Assignment » The listing that follows must be retyped exactly, without its pictures.

Data excerpt »
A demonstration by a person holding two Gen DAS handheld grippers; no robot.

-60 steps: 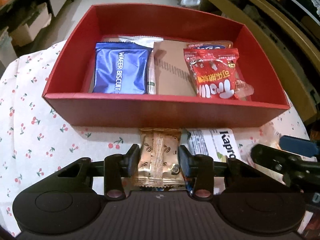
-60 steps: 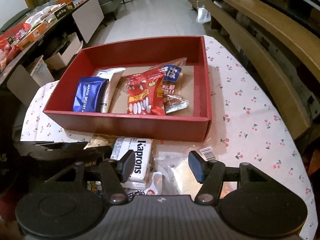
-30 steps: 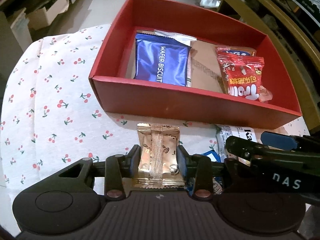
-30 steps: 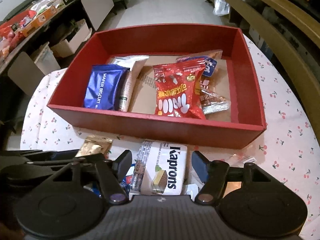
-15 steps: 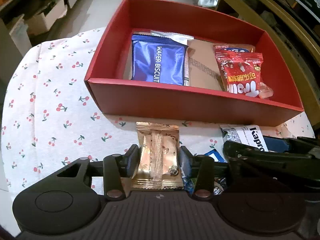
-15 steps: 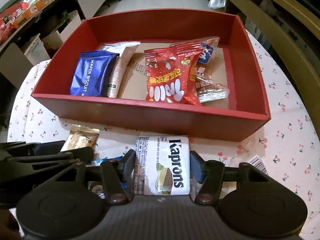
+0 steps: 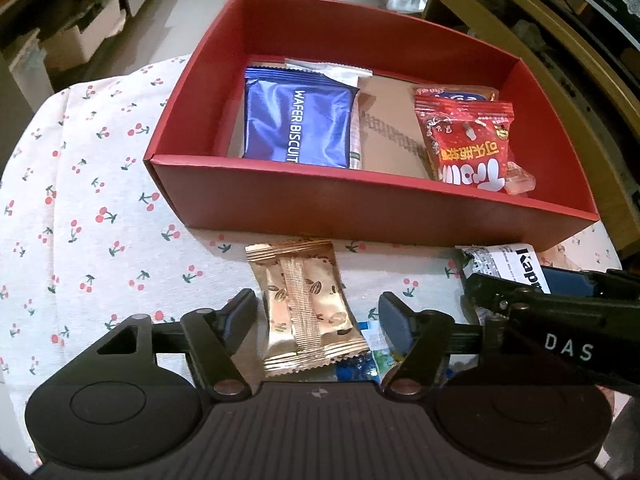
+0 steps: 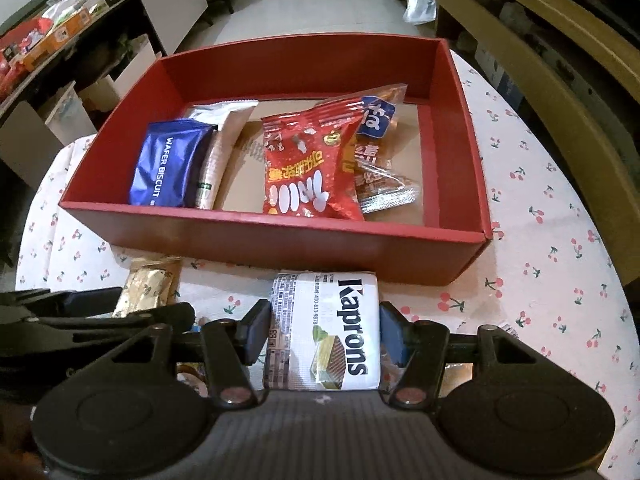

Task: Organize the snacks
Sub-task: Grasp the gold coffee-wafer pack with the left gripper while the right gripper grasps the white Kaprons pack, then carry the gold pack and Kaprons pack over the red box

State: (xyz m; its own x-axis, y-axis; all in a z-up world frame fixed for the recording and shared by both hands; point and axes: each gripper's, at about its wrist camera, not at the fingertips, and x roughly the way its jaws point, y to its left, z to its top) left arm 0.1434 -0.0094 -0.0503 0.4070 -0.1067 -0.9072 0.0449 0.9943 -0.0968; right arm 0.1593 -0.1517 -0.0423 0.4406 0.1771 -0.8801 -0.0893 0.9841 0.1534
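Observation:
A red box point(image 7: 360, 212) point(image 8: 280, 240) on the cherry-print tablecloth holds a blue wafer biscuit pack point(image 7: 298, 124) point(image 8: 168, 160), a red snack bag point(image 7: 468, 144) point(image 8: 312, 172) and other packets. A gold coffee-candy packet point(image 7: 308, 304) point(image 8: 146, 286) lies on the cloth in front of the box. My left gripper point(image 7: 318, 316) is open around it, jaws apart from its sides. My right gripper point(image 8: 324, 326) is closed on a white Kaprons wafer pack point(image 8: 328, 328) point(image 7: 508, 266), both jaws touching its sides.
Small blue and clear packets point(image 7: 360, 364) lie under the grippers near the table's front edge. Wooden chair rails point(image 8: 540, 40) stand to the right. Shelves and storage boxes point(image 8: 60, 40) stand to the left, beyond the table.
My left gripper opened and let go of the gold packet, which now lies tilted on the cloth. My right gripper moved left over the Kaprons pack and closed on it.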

Your solution »
A demonstration by a person holding two Gen DAS handheld grippers; no robot.

-60 steps: 
-60 steps: 
-30 steps: 
-30 steps: 
-15 steps: 
-15 steps: 
+0 steps: 
+0 steps: 

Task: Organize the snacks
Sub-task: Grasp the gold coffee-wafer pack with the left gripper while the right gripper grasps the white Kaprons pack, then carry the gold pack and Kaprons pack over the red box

State: (xyz m; its own x-axis, y-axis; all in a z-up world frame fixed for the recording and shared by both hands; point and axes: each gripper's, at about its wrist camera, not at the fingertips, and x roughly the way its jaws point, y to its left, z to its top) left arm 0.1434 -0.0094 -0.0503 0.4070 -0.1067 -0.9072 0.0449 0.9943 -0.0968; right arm 0.1593 -0.1517 -0.0423 0.4406 0.1771 -0.8801 -0.0893 0.9841 0.1534
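Observation:
A red box point(image 7: 360, 212) point(image 8: 280, 240) on the cherry-print tablecloth holds a blue wafer biscuit pack point(image 7: 298, 124) point(image 8: 168, 160), a red snack bag point(image 7: 468, 144) point(image 8: 312, 172) and other packets. A gold coffee-candy packet point(image 7: 308, 304) point(image 8: 146, 286) lies on the cloth in front of the box. My left gripper point(image 7: 318, 316) is open around it, jaws apart from its sides. My right gripper point(image 8: 324, 326) is closed on a white Kaprons wafer pack point(image 8: 328, 328) point(image 7: 508, 266), both jaws touching its sides.
Small blue and clear packets point(image 7: 360, 364) lie under the grippers near the table's front edge. Wooden chair rails point(image 8: 540, 40) stand to the right. Shelves and storage boxes point(image 8: 60, 40) stand to the left, beyond the table.
My left gripper opened and let go of the gold packet, which now lies tilted on the cloth. My right gripper moved left over the Kaprons pack and closed on it.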

Nothing else is needed to complete the answer.